§ What you should do: Starting at the first line, copy the data below through to the end, exactly.

Data entries:
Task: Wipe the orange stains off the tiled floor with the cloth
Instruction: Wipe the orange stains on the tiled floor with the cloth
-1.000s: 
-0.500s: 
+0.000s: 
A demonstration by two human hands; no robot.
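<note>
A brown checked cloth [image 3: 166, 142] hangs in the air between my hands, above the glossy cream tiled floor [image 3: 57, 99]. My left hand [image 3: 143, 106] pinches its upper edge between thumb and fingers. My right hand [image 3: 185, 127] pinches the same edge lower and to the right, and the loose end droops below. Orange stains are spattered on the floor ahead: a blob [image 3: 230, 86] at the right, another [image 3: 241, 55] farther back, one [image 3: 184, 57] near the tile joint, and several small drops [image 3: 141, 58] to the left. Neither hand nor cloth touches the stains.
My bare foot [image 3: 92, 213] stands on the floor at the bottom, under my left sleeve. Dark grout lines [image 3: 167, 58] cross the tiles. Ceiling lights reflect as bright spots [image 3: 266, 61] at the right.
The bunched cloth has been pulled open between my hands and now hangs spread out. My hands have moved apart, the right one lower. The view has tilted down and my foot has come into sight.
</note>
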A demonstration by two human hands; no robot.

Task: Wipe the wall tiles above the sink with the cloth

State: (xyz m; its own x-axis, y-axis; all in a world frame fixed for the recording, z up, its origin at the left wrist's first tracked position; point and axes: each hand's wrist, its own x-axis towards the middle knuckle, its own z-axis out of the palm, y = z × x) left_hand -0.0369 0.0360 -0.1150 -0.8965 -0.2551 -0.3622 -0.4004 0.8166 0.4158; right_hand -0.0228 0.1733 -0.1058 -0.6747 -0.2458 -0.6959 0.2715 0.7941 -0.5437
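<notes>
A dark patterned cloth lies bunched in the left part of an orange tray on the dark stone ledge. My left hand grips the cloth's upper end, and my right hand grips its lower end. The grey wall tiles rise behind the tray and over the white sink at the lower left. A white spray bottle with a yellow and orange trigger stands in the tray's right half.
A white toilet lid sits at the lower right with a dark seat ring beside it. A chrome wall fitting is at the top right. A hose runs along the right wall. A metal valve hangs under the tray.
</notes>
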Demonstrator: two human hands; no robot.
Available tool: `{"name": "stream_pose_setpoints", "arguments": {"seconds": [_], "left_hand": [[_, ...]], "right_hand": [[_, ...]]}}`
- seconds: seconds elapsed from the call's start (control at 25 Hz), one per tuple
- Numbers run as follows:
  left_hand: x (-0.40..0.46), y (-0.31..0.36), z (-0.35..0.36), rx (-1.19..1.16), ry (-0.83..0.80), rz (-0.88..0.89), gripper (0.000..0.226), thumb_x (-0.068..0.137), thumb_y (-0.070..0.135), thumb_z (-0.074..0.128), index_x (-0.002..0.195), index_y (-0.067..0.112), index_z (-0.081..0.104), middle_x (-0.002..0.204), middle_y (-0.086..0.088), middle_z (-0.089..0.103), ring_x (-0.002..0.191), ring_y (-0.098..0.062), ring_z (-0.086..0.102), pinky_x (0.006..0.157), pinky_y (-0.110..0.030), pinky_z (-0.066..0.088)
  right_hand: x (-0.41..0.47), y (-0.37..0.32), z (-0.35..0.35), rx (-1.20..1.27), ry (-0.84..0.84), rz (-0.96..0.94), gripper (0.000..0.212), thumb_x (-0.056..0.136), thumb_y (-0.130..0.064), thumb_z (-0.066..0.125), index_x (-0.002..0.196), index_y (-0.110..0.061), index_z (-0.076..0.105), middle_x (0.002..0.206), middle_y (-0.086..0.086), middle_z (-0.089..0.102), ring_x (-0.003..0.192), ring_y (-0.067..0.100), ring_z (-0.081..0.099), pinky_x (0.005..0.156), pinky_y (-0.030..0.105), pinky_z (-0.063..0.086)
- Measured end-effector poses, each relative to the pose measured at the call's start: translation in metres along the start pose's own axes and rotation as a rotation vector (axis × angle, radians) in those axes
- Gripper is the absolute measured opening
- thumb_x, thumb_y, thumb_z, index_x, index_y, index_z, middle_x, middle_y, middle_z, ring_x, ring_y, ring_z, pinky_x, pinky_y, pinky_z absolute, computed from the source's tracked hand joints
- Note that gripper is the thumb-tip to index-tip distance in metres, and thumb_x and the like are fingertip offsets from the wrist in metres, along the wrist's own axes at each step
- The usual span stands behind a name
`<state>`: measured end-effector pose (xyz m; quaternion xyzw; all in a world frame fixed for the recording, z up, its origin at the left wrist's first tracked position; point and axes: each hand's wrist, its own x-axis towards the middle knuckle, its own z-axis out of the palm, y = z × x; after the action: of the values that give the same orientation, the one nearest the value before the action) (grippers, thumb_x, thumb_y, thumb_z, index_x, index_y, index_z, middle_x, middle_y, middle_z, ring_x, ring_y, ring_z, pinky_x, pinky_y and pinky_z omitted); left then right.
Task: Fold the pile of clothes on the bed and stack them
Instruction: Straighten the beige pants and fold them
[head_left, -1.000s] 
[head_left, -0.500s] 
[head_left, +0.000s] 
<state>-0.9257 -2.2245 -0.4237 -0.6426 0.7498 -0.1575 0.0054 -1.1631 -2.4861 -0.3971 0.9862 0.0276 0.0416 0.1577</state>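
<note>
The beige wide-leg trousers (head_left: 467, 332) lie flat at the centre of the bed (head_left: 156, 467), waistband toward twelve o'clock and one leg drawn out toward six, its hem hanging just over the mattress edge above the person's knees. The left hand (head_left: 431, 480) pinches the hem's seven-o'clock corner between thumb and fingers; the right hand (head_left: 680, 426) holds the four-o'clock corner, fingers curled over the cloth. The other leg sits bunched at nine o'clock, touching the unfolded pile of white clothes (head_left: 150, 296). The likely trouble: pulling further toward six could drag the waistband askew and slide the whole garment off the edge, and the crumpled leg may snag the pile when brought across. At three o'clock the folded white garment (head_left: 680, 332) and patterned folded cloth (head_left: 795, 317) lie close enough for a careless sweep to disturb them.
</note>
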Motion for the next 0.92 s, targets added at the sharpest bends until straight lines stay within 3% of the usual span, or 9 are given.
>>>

§ Task result:
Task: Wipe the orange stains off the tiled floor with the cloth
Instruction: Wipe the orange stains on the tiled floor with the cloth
-1.000s: 
-0.500s: 
+0.000s: 
A demonstration by two human hands; no robot.
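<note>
A brown checked cloth [image 3: 166, 142] hangs in the air between my hands, above the glossy cream tiled floor [image 3: 57, 99]. My left hand [image 3: 143, 106] pinches its upper edge between thumb and fingers. My right hand [image 3: 185, 127] pinches the same edge lower and to the right, and the loose end droops below. Orange stains are spattered on the floor ahead: a blob [image 3: 230, 86] at the right, another [image 3: 241, 55] farther back, one [image 3: 184, 57] near the tile joint, and several small drops [image 3: 141, 58] to the left. Neither hand nor cloth touches the stains.
My bare foot [image 3: 92, 213] stands on the floor at the bottom, under my left sleeve. Dark grout lines [image 3: 167, 58] cross the tiles. Ceiling lights reflect as bright spots [image 3: 266, 61] at the right.
The bunched cloth has been pulled open between my hands and now hangs spread out. My hands have moved apart, the right one lower. The view has tilted down and my foot has come into sight.
</note>
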A demonstration by two human hands; no robot.

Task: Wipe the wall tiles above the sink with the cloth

State: (xyz m; its own x-axis, y-axis; all in a world frame fixed for the recording, z up, its origin at the left wrist's first tracked position; point and axes: each hand's wrist, its own x-axis towards the middle knuckle, its own z-axis out of the palm, y = z × x) left_hand -0.0369 0.0360 -0.1150 -0.8965 -0.2551 -0.3622 -0.4004 0.8166 0.4158; right_hand -0.0228 0.1733 -0.1058 -0.6747 -0.2458 -0.6959 0.2715 0.7941 -0.5437
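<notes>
A dark patterned cloth lies bunched in the left part of an orange tray on the dark stone ledge. My left hand grips the cloth's upper end, and my right hand grips its lower end. The grey wall tiles rise behind the tray and over the white sink at the lower left. A white spray bottle with a yellow and orange trigger stands in the tray's right half.
A white toilet lid sits at the lower right with a dark seat ring beside it. A chrome wall fitting is at the top right. A hose runs along the right wall. A metal valve hangs under the tray.
</notes>
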Demonstrator: two human hands; no robot.
Available tool: `{"name": "stream_pose_setpoints", "arguments": {"seconds": [_], "left_hand": [[_, ...]], "right_hand": [[_, ...]]}}`
- seconds: seconds elapsed from the call's start (control at 25 Hz), one per tuple
- Numbers run as follows:
  left_hand: x (-0.40..0.46), y (-0.31..0.36), z (-0.35..0.36), rx (-1.19..1.16), ry (-0.83..0.80), rz (-0.88..0.89), gripper (0.000..0.226), thumb_x (-0.068..0.137), thumb_y (-0.070..0.135), thumb_z (-0.074..0.128), index_x (-0.002..0.195), index_y (-0.067..0.112), index_z (-0.081..0.104), middle_x (-0.002..0.204), middle_y (-0.086..0.088), middle_z (-0.089..0.103), ring_x (-0.002..0.191), ring_y (-0.098..0.062), ring_z (-0.086..0.102), pinky_x (0.006..0.157), pinky_y (-0.110..0.030), pinky_z (-0.066..0.088)
  right_hand: x (-0.41..0.47), y (-0.37..0.32), z (-0.35..0.35), rx (-1.20..1.27), ry (-0.84..0.84), rz (-0.96..0.94), gripper (0.000..0.212), thumb_x (-0.056..0.136), thumb_y (-0.130..0.064), thumb_z (-0.066..0.125), index_x (-0.002..0.196), index_y (-0.110..0.061), index_z (-0.076..0.105), middle_x (0.002..0.206), middle_y (-0.086..0.086), middle_z (-0.089..0.102), ring_x (-0.003..0.192), ring_y (-0.067..0.100), ring_z (-0.081..0.099), pinky_x (0.005..0.156), pinky_y (-0.030..0.105), pinky_z (-0.063..0.086)
- Measured end-effector poses, each relative to the pose measured at the call's start: translation in metres along the start pose's own axes and rotation as a rotation vector (axis × angle, radians) in those axes
- Gripper is the absolute measured opening
- thumb_x, thumb_y, thumb_z, index_x, index_y, index_z, middle_x, middle_y, middle_z, ring_x, ring_y, ring_z, pinky_x, pinky_y, pinky_z absolute, computed from the source's tracked hand joints
- Note that gripper is the thumb-tip to index-tip distance in metres, and thumb_x and the like are fingertip offsets from the wrist in metres, along the wrist's own axes at each step
- The usual span stands behind a name
`<state>`: measured end-effector pose (xyz m; quaternion xyzw; all in a world frame fixed for the recording, z up, its origin at the left wrist's first tracked position; point and axes: each hand's wrist, its own x-axis towards the middle knuckle, its own z-axis out of the palm, y = z × x; after the action: of the values that give the same orientation, the one nearest the value before the action) (grippers, thumb_x, thumb_y, thumb_z, index_x, index_y, index_z, middle_x, middle_y, middle_z, ring_x, ring_y, ring_z, pinky_x, pinky_y and pinky_z omitted); left then right.
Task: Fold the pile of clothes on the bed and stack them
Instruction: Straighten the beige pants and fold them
[head_left, -1.000s] 
[head_left, -0.500s] 
[head_left, +0.000s] 
<state>-0.9257 -2.2245 -0.4237 -0.6426 0.7498 -0.1575 0.0054 -1.1631 -2.4861 -0.3971 0.9862 0.0276 0.0416 0.1577</state>
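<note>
The beige wide-leg trousers (head_left: 467, 332) lie flat at the centre of the bed (head_left: 156, 467), waistband toward twelve o'clock and one leg drawn out toward six, its hem hanging just over the mattress edge above the person's knees. The left hand (head_left: 431, 480) pinches the hem's seven-o'clock corner between thumb and fingers; the right hand (head_left: 680, 426) holds the four-o'clock corner, fingers curled over the cloth. The other leg sits bunched at nine o'clock, touching the unfolded pile of white clothes (head_left: 150, 296). The likely trouble: pulling further toward six could drag the waistband askew and slide the whole garment off the edge, and the crumpled leg may snag the pile when brought across. At three o'clock the folded white garment (head_left: 680, 332) and patterned folded cloth (head_left: 795, 317) lie close enough for a careless sweep to disturb them.
</note>
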Motion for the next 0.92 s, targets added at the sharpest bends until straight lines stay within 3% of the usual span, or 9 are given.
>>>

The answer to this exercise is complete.